===== Information shown =====

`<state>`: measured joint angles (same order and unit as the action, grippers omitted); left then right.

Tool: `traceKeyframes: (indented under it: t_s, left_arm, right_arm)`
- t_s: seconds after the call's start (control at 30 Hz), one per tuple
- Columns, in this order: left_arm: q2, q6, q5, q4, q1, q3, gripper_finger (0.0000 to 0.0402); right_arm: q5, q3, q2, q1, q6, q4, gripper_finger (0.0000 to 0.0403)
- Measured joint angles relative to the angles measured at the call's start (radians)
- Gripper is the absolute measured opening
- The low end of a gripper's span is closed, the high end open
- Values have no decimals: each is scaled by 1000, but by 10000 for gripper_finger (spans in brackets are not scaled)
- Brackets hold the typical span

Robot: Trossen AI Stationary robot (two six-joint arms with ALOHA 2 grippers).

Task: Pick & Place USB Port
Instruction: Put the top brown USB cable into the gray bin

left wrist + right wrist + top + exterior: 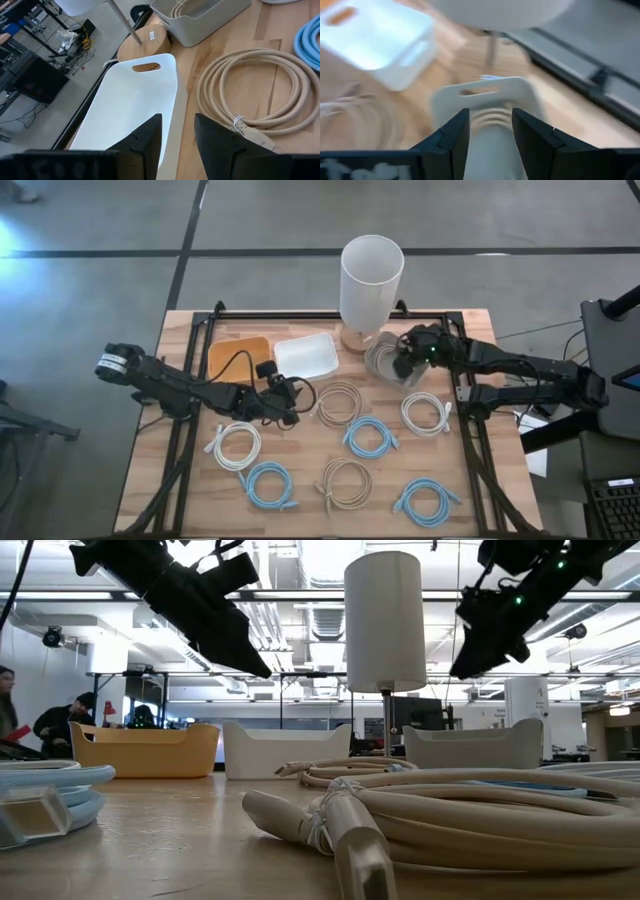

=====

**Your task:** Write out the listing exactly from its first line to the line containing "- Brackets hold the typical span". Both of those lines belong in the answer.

**Exercise result:**
`<state>`: measured joint angles (same order and unit as the action, grippers omitted); left then right.

Tool: `traceKeyframes: (indented under it: t_s, left_arm, right_arm)`
- t_s: seconds after the call's start (control at 30 Hz), one per tuple
- Columns, in this order: left_arm: q2, q6, q5, q4, q1, q3, gripper_finger (0.0000 to 0.0402); right_arm: q5, q3, q2, q1, q6, q4, gripper_finger (0.0000 to 0.0403)
- Measured joint angles relative to the angles measured at the call's start (radians)
- Gripper is the absolute measured opening
- The low end of a gripper's span is closed, the high end open
- Values have no decimals: each is scaled by 1000, but by 10000 for gripper_finger (spans in brackets are not scaled)
- Brackets hold the typical span

The answer is now complete.